A friend of mine (and fellow author) has allowed me to post this here. :)
Hope you like it.

Why Guys Hate Chick Flicks
Have you ever really wondered why guys complain about chick flicks? You know we would rather watch an action picture (oh, yeah!) or some gross slasher/zombie movie, but why?

Oh there are a lot of excuses thrown around. Just ask some of your friends. If they aren't trying to impress you with how urban sensitive they are, they might answer with comments like, "Chick flicks are boring" or that "Chick flicks are unrealistic. No guy would do something like that" or "They're too emotional."

The truth is, chick flicks make us doubt. We see the portrayal of the hero on screen and we ask ourselves if we have that much courage, that much love. We ask ourselves if we could overcome our doubts and insecurities and make that kind of decision.

For example, in the movie, Love and Other Drugs, Anne Hathaway portrays a woman with an incurable disease and she tells her lover, “I'm going to need you a lot more than you need me.” And Jake Gyllenhaal, who plays the hero, replies, “We'll make it to the end... I just may have to carry you part of the way.”

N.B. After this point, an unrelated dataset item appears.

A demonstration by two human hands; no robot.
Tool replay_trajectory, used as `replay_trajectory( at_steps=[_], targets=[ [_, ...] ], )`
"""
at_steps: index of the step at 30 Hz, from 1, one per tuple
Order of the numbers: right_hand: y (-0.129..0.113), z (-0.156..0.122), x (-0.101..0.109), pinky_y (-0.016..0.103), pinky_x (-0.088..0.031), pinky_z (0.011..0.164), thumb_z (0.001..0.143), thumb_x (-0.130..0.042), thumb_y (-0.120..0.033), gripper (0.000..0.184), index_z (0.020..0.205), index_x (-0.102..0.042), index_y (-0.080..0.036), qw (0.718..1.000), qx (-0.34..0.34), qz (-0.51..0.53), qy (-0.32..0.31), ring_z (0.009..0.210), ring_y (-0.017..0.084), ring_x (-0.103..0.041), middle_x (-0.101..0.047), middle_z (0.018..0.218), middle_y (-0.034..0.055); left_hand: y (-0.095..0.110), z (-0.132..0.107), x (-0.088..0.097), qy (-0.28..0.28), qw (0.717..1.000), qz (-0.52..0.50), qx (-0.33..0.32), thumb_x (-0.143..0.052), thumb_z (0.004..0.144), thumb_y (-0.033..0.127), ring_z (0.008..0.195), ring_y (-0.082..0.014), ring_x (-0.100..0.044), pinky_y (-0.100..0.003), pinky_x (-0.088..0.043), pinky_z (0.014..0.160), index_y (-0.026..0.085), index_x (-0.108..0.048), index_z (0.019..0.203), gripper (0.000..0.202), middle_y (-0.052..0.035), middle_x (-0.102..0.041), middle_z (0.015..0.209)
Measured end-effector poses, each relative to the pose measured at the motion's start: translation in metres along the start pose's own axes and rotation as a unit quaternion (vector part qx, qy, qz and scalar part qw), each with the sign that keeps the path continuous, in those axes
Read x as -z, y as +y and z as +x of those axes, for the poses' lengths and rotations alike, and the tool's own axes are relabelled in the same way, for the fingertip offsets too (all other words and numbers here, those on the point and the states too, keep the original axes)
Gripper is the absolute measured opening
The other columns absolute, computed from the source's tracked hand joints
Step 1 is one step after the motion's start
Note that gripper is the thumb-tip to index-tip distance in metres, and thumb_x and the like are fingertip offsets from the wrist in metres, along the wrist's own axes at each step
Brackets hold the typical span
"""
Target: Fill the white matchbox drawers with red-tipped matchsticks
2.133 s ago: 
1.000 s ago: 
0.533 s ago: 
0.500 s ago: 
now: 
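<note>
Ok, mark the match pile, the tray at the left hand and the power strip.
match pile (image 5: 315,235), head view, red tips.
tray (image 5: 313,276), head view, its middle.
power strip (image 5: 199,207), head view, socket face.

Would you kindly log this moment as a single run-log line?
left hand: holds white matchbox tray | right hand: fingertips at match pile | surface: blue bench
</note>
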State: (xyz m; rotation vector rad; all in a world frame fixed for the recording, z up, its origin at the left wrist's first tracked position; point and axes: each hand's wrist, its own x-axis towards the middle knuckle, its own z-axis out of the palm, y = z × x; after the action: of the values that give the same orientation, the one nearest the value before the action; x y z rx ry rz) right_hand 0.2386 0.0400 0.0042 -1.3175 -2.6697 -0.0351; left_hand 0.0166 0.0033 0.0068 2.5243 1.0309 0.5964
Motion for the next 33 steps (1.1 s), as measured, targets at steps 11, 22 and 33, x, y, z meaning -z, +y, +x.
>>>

We see scenes like this and doubt ourselves. Although, we do have an inner impulse to be something better in our little lives, we have our doubts and “maybes.” We live our lives on “maybes” and it makes us uncomfortable to think about them. We ask ourselves, “Could I do that?” Do I have the courage to love that much? Or take action to protect the one's I love? Or are we all weak and end up relying on the the government or the authorities or whoever if something terrible happened?

We'd like to believe in the ideal, we really would, but all we can say is “Maybe.” Action flicks are one thing; chick flicks remind us of our doubts. They make us ask, “What would I do?”

So we avoid chick flicks. It's easier that way. But sometimes, just sometimes, we watch or read and nod to ourselves and think, “Yeah. Maybe I could be someone's hero, too.”